Data Migration - Avoiding the Pitfalls

Geographic Information Systems (GIS) have matured from being mapping systems whch ran on mainframes, to being used in multiple industries for complex applications running on distributed systems on the office desktop and remote devices. Data migration efforts have shifted from data conversion of paper maps, perhaps including some digital data (e.g. transformer records), to the migration of digital data. Modern data migration efforts can involve migrating tabular data containing location information into a GIS, migrating GIS data to a different platform or to a new software version, and/or incorporating field-collected data into an enterprise GIS.

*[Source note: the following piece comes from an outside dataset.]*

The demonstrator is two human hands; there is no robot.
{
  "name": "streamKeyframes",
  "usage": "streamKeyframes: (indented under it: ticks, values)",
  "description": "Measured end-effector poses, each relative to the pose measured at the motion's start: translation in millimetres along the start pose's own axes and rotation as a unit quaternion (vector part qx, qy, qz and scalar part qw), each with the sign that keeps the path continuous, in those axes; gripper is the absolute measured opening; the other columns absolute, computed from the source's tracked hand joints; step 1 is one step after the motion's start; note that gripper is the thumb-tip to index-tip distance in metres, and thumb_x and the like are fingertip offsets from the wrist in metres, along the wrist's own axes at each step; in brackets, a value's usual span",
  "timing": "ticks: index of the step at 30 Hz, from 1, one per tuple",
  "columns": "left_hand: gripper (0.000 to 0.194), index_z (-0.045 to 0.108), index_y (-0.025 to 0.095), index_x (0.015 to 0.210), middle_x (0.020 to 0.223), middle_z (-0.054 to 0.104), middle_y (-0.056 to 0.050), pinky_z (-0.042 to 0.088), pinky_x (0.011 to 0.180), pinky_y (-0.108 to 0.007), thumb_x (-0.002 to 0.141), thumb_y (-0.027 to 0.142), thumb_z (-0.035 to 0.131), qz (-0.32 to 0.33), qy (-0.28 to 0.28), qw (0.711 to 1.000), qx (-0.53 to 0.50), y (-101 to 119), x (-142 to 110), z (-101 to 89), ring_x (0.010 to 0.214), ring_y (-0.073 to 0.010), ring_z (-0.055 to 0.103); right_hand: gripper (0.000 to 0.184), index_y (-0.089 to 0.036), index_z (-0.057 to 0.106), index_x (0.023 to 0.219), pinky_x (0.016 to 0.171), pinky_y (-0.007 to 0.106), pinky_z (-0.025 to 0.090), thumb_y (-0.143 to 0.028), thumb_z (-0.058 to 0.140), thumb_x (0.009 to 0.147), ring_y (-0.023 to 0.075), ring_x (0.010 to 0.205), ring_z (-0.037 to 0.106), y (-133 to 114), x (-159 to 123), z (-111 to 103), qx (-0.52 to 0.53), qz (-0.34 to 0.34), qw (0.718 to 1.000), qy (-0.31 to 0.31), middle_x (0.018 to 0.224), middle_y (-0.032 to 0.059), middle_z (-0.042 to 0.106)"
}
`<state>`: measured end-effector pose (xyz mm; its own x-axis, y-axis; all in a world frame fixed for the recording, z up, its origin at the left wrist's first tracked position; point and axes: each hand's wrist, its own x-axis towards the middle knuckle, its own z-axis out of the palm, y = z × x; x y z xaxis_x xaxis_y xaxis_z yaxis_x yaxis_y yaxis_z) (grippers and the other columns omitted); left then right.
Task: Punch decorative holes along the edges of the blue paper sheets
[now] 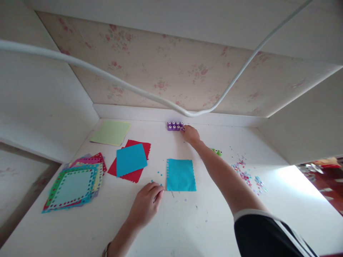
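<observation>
My right hand (191, 134) reaches to the back of the table, its fingers closed around a small purple craft punch (183, 129) at the right end of the front row. Beside it stand several more purple punches (174, 125) in two rows with white tops. My left hand (150, 200) rests on the table with fingers curled, by the lower left corner of a blue paper square (181, 175); what its fingers may hold is hidden. Small holes run down that square's left edge. A few blue paper dots (158, 173) lie left of the sheet.
A blue sheet (131, 159) lies on red paper (137, 175). Further left is a pile of punched coloured sheets (73, 187), with pale green paper (110, 132) behind. Green punches (219, 152) and scattered confetti (245, 174) lie right. A white cable (150, 95) hangs across the front.
</observation>
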<state>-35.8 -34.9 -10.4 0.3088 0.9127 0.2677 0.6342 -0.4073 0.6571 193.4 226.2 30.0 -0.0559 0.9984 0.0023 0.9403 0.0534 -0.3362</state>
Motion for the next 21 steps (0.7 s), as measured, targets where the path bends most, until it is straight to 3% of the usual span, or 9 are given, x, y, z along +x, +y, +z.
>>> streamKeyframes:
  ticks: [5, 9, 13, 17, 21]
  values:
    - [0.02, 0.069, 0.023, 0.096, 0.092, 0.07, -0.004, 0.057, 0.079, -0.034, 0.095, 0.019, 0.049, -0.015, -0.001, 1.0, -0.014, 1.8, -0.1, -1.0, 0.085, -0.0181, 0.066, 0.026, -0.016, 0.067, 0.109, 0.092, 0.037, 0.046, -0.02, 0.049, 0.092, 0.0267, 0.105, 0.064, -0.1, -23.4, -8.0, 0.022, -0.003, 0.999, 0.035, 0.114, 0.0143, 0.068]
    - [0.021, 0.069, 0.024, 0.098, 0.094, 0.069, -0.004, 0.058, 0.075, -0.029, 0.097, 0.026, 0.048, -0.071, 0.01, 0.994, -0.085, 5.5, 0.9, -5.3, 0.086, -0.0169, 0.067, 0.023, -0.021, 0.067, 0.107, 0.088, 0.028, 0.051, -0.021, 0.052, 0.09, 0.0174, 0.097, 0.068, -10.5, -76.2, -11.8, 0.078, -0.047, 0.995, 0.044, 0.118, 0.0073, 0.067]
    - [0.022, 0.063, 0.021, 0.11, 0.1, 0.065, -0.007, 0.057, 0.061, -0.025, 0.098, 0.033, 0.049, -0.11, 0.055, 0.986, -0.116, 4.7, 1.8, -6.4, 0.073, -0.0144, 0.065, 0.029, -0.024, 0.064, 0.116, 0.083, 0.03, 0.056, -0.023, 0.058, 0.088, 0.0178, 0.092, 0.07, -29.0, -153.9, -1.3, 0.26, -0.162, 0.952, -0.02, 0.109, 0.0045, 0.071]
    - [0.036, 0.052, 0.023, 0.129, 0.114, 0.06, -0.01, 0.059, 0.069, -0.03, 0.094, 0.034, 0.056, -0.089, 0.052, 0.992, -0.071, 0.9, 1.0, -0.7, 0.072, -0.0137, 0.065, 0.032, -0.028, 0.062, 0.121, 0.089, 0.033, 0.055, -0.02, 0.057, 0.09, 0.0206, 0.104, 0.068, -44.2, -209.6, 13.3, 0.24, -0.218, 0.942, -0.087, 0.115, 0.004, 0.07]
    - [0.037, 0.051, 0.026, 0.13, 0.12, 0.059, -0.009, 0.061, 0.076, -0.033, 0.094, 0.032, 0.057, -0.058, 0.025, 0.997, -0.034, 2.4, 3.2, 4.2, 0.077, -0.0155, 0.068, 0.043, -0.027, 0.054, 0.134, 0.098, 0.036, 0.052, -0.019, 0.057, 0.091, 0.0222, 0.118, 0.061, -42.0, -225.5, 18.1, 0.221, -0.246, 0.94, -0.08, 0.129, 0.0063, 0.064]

Regardless of how many data conversions and migrations have occurred since the first mapping systems, many of the same ‘pitfalls’ continue to occur. The rest of this article will present pitfalls that early data migrations encountered which are still being encountered, along with mitigating solutions.

Lack of Scope Control and/or Poor Project Planning: Admittedly, these two categories cover a lot of territory and cause some of the more specific pitfalls mentioned below. These two pitfalls are listed separately to emphasize the importance of employing them in a migration project. A detailed project plan – reviewed by client and vendor team members – must be developed and maintained throughout the project. In addition, a strong culture of scope control must exist.
Any team member should be allowed to throw the ‘scope flag.’ Any change – bug, enhancement, tool, additional data, etc. – needs to be evaluated according to schedule and budget impacts, using a simple scale such as “must have now,” “wait,” or “don’t need.”
Weak Data Migration Requirements:The specifying of high-level data migration requirements starts during the RFP process for contracting with a data migration vendor. Exact counts may not be possible, but approximate numbers can be stated in order to document the intended scope of the migration and to provide a boundary against which scope increases can be evaluated. Statistics can be stated in terms of a list of object types and approximate counts; e.g., 5000 – 6000 transformer banks, miles of gas main, types of telecommunications media and number of trecords, or area of land mass.Detailed migration requirements are defined during the initial analysis phase (a.k.a. requirements, discovery phase). The source data model must ‘mapped’ into the target data model, at the feature, object, and field level. Rules need to be documented for any transformation or manipulation of data that must be applied during the migration process. The data migration mappings and the migration rules form the migration requirements.
Failure to Know the Source Data: Beyond understanding the source and target data models, the populated data must be well understood. During the development of migration requirements (see above), the populated source data should be studied for anomalies: invalid or inconsistent values in fields to be constrained by domains, null values destined to mandatory fields, orphan records, relationships not following the norm of how tables/records ‘should’ be related, etc. These anomalies will probably identify target data model changes, migration rule changes, source data cleanup, and/or post-migration data cleanup tasks.
Failure to Account for Very Probable, but “Unexpected” Source Data: Even if the source data has been turned upside down and inside out and the migration rules are thought to cover all the oddities and variations of source data, other oddities and variations will be found during the migration script development. Just count on it. When an unexpected data condition occurs during development and causes an issue, time will be spent analyzing the problem (i.e., is there a bug or is there an unexpected data condition?).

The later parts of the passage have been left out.